About a month after this television appearance, I had a letter prepared and mailed to Dennis, and a copy of it also went to his father, Evo. The letter is dated July 13, 1977:
Dear Senator DeConcini,
As a person who has known you for many years and has followed your career with interest, I viewed your election to the United States Senate with pride. I believed that the youth I knew, and the man I know, would enter the Senate and bring with him, in his public appearances, the traits of character which we all have traditionally held dear.
Throughout history, many have breached their oath and principles in order to further political aims and ambitions. The truth has been distorted and warped in order to justify immediate self-centered goals. If we are men of principle, then there can be no deviation from truth in its purest form. Thus, I was dismayed on seeing a report on Channel 13, here in Tucson, in which you had cast aside past relationships with cavalier disregard for your own integrity. In truth, there can be no wrong. A practiced deceit, however, flaws our character forever.
Mark Twain hid great wisdom behind a humorous facade, and it is with respect that I quote from Advice to Youth:
“An awkward, feeble, leaky lie is a thing which you ought to make it your unceasing study to avoid; such a lie as that has no more real permanence than an average truth. Why, you might as well tell the truth at once and be done with it. A feeble, stupid, preposterous lie will not live two years—except it be a slander upon somebody. It is indestructible, then, of course, but that is no merit of yours.”
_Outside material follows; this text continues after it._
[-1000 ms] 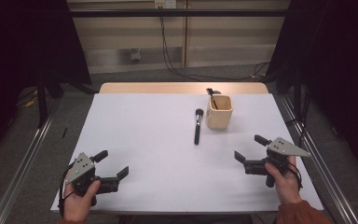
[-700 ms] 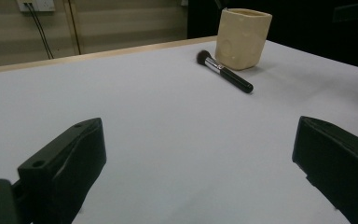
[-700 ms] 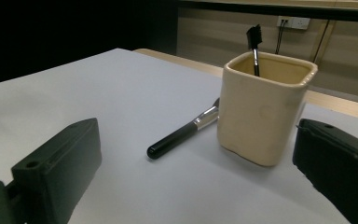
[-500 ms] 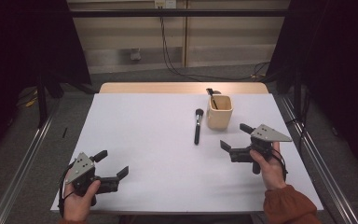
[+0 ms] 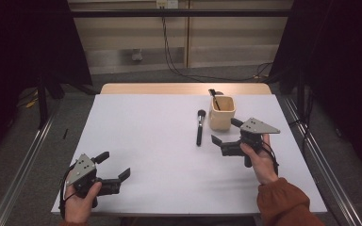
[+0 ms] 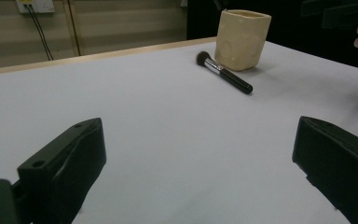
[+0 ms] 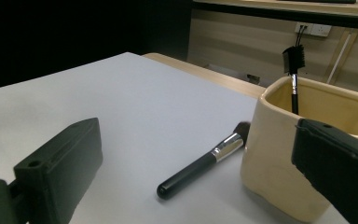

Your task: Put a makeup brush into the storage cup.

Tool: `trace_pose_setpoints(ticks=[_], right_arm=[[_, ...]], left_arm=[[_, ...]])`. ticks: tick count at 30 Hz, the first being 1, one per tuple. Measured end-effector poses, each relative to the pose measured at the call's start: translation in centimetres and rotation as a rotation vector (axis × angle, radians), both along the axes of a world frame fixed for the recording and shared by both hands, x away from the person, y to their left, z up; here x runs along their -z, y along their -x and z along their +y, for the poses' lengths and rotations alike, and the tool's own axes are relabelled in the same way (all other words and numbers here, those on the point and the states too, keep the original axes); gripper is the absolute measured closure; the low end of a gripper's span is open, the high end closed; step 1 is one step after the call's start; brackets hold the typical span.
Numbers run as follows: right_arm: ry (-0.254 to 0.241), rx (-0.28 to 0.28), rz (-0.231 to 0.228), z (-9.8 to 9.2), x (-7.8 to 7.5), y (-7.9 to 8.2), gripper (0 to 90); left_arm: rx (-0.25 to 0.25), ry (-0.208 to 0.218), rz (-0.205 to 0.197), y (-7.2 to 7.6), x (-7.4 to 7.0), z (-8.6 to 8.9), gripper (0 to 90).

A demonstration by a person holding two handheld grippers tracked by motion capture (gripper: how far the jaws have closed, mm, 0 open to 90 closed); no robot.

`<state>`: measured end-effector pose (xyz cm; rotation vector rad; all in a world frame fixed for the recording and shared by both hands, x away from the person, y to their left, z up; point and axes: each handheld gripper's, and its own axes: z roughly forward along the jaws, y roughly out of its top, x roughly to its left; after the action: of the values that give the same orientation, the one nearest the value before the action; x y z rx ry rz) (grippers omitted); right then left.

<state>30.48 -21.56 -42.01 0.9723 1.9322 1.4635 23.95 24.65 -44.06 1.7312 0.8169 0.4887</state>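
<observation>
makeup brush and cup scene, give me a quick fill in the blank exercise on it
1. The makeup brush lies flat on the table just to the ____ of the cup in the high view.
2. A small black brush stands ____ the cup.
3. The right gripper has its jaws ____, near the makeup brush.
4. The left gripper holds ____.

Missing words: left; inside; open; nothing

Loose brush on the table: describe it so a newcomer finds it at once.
On the white table, look toward the far right part for the cream cup. The loose brush lies flat just left of it, black handle toward the person, silver ferrule and dark bristle head toward the far edge. The small brush stands inside the cup instead.
</observation>
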Motion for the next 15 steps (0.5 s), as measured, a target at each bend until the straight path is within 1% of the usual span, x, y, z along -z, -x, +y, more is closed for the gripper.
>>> trace_pose_setpoints(ticks=[6, 9, 12, 13, 15], right_arm=[[0.003, -0.014, -0.002, 1.2, 0.1, -0.8, 1.0], [0.011, -0.03, 0.017, 1.8, 0.3, -1.2, 0.9], [0.038, -0.042, 0.037, 2.4, 0.3, -1.6, 0.9], [0.039, -0.05, 0.049, 2.5, 0.3, -1.7, 0.7], [0.041, -0.058, 0.054, 2.9, 0.3, -2.1, 0.7]], left_arm=[[0.001, 0.0, 0.002, 0.0, 0.0, 0.0, 2.7], [0.004, -0.003, 0.001, 0.0, 0.0, 0.0, 2.7], [0.004, -0.001, -0.001, 0.0, 0.0, -0.1, 2.7], [0.004, -0.003, -0.002, 0.0, 0.0, -0.1, 2.7], [0.006, -0.004, -0.003, 0.0, 0.0, -0.1, 2.7]])
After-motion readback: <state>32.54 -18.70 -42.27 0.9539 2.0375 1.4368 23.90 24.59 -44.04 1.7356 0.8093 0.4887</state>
I hope that your disavowal of those whom you counted as friends was a careless gesture, unintended and one which will be corrected, if the opportunity were to rise in the future. I am not ashamed of having known you, and feel that you should not be ashamed of having known me.
I pray that your career will be marked with great achievement and benefit to our country. I also pray that you will always comport yourself with integrity.
Most respectfully,
Joseph Bonanno, Sr.
I never received an answer, not from Dennis nor from Evo.